Mycoprospecting is a very useful tool for finding volunteer mushrooms/mycelliums that are already inhabiting a site. One of the first things I did when we went up in the spring was to check the roadsides while the packers were getting the horses and mules prepared to haul the equipment up the hill. I didn’t find a lot of mushrooms but I did find the three pictured. I collected examples of them all for the CUSP tissue library. Once we got up the hill (an adventure in of itself) and settled in, I decided to take a look around the actual test site. One of the first things that I found was the happy mycellium pictured. True, it’s of an unknown species but the bottom line is it’s doing the work that we want to have done. Biodiversity has a lot to be said for it.
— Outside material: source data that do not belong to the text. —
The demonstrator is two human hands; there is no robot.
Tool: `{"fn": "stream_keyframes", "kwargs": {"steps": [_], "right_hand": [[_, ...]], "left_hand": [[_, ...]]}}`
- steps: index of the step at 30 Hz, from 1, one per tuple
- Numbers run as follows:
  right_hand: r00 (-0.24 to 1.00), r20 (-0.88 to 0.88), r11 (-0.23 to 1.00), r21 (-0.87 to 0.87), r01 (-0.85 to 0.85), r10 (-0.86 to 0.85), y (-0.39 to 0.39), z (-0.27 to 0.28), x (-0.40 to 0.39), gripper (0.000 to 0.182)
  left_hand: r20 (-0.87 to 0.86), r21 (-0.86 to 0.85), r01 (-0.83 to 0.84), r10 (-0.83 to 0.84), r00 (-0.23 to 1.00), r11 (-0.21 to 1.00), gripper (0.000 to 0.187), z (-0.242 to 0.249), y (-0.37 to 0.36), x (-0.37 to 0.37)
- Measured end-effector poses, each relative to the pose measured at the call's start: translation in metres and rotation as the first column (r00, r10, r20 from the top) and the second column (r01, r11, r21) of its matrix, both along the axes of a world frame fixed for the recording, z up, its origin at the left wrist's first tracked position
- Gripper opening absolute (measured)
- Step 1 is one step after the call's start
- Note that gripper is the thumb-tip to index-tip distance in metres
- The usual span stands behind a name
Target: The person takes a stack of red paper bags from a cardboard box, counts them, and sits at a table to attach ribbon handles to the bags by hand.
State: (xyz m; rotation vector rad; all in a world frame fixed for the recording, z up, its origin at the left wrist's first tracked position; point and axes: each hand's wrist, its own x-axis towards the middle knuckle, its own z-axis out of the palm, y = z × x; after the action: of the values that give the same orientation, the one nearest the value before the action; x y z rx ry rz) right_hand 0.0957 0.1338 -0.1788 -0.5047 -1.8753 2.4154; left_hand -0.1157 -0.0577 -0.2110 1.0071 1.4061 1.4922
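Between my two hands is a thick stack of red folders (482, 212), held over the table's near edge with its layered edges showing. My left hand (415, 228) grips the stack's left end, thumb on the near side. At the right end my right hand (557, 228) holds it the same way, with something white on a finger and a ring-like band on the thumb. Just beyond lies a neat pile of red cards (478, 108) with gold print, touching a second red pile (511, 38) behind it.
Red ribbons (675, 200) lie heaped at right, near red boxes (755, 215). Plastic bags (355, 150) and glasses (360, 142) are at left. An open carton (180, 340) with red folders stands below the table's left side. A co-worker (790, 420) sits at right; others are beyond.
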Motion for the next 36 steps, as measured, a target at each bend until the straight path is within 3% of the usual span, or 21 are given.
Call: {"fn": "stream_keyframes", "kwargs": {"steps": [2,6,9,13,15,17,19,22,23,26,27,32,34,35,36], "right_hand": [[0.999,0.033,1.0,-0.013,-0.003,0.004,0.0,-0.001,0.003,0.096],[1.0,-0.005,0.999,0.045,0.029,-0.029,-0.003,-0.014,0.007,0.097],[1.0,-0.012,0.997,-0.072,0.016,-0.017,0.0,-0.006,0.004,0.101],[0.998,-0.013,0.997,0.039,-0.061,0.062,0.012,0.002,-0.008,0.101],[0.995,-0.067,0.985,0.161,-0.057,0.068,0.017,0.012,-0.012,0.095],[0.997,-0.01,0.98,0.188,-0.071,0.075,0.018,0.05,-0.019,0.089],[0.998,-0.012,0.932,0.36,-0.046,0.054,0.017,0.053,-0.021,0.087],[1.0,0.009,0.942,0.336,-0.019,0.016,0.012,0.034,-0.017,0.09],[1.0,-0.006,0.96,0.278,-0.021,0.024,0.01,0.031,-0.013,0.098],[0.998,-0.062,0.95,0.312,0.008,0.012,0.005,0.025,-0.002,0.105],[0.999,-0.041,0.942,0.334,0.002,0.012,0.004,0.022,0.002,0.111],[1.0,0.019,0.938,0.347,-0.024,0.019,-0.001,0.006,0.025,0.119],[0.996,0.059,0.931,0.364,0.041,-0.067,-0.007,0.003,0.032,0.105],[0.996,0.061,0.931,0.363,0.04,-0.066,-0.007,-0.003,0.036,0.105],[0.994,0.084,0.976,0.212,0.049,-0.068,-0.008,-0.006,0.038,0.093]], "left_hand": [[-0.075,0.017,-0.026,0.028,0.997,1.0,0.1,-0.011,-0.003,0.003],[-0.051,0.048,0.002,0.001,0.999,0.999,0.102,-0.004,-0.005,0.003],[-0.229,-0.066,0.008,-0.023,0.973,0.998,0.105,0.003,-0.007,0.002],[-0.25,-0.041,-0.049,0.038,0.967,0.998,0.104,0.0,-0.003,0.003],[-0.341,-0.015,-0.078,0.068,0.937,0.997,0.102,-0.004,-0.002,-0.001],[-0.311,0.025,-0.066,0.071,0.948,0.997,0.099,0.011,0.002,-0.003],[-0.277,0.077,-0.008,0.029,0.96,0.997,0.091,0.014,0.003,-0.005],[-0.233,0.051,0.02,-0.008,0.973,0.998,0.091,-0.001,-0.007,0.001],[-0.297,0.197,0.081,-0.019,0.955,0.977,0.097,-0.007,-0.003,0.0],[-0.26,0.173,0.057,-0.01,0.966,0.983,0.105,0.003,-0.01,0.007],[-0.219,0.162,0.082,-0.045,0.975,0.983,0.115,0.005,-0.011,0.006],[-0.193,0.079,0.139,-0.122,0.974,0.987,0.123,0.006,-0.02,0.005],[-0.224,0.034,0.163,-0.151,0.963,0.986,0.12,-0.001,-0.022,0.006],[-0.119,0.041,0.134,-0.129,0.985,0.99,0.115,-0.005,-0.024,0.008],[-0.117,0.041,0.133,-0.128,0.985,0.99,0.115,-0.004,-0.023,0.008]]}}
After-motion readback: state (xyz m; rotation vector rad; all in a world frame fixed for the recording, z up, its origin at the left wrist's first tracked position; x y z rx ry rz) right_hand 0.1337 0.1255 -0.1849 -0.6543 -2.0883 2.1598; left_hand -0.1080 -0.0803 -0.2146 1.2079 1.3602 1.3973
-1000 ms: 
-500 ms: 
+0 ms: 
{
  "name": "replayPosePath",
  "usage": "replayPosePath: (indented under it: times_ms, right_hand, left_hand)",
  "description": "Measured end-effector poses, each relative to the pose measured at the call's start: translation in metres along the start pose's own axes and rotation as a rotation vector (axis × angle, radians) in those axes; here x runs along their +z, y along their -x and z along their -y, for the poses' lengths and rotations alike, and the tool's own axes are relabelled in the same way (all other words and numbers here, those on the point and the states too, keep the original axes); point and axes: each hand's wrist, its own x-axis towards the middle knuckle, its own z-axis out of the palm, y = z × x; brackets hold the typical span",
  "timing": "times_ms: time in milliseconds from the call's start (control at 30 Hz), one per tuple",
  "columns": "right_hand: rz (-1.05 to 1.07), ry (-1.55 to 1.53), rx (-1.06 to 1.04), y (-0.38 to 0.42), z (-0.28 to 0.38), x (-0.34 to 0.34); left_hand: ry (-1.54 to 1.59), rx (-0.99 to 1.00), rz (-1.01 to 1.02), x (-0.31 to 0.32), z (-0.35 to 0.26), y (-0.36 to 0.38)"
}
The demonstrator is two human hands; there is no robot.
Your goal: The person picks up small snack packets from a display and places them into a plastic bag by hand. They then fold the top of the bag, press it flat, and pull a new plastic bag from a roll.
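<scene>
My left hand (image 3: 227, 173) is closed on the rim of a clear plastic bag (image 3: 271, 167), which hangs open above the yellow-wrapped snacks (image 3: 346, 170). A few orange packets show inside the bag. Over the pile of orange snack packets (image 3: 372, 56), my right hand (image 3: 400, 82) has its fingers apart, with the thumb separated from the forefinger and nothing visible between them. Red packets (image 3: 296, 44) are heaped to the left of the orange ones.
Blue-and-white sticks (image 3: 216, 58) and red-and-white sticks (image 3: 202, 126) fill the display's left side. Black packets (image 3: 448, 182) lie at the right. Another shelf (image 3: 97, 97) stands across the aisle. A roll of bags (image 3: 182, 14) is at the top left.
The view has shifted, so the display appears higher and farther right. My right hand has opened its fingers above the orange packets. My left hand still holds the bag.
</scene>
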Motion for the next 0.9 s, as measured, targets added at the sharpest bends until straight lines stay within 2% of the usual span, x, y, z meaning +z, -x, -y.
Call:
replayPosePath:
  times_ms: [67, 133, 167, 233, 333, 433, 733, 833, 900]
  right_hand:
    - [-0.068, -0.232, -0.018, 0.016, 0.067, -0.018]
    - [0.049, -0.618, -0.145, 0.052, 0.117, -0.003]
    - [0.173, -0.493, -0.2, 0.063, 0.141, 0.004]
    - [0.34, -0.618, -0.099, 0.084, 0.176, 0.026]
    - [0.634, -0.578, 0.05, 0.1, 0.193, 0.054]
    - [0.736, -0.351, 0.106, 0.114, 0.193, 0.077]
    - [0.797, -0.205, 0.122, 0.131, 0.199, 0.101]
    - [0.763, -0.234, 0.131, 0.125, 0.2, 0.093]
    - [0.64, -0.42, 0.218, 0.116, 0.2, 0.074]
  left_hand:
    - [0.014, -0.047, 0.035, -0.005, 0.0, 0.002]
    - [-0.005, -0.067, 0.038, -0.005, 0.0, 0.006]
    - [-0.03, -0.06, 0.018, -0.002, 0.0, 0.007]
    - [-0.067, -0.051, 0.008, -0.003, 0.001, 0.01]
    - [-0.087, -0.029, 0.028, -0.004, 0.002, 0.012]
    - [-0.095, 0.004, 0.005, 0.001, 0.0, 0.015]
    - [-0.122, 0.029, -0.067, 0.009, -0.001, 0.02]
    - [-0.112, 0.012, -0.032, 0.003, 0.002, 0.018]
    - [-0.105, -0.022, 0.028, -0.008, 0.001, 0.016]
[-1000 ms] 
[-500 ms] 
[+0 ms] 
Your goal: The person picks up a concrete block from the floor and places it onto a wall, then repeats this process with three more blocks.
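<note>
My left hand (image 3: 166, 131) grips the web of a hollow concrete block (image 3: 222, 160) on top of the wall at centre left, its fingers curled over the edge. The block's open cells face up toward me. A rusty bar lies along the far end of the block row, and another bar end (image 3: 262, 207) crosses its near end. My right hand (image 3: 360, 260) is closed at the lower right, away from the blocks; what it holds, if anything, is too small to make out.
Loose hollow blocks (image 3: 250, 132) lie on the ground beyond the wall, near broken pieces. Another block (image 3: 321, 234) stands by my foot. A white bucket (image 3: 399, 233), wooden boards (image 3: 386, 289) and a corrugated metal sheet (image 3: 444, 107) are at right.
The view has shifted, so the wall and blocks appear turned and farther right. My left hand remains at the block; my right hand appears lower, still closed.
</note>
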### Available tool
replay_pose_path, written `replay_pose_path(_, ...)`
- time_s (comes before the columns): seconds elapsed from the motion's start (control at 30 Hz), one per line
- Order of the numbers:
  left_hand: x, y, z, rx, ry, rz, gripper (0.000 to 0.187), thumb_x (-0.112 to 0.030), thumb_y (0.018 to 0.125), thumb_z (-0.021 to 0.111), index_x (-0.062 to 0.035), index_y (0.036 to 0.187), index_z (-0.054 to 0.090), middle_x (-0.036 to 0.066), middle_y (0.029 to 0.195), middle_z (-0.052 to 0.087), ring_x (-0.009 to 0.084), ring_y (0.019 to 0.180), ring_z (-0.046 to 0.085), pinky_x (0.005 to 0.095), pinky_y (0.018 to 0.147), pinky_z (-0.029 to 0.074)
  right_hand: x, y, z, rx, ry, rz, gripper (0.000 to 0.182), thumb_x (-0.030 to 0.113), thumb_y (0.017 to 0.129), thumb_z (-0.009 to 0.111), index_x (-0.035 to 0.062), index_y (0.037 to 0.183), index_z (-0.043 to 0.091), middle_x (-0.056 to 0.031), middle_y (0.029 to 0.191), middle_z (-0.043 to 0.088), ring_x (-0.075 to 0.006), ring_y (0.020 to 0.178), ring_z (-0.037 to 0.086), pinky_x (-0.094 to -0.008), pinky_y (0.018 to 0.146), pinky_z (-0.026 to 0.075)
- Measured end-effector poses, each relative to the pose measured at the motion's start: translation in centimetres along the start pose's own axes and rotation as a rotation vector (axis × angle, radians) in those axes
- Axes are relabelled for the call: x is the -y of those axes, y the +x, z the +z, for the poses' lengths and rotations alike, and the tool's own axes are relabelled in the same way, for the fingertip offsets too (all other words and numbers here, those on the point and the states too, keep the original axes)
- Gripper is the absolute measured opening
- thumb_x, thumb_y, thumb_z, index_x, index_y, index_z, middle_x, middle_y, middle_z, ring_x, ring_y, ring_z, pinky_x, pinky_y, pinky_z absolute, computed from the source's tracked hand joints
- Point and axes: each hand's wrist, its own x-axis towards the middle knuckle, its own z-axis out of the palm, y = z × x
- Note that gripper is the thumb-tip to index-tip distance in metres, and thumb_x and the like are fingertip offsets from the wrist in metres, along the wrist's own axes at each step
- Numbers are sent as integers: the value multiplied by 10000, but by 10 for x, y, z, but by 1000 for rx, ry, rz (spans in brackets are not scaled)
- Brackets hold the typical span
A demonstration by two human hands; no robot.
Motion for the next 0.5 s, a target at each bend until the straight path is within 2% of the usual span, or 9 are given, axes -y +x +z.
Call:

You notice I took a second picture of the mycellium back a ways. This is always an excellent idea as it allows you to find the exact spot where you found it the first time when you come back. The coolest thing that I found were the Pluteus cervinus or deer mushrooms that were fruiting 100 yards or so down the hill from the Pine Oyster test site. These things were absolutely the largest examples of the species that I’ve ever come across. I looked them up in the book and they’re supposed to grow up to 4 ¾ inches. These suckers were six ½ inches across super thick and in clusters as you can see in the pictures. Mycellium was going crazy in the wood chips. These mushrooms are generally kind of thin and flaccid but these guys were super beefy and very tasty. Bonus! And that my friends, is why you mycoprospect.

Ps. I just took a peek at the wood chips that I took from the site and they are waking up very happy, have to give them a feed of fresh chips in a few days.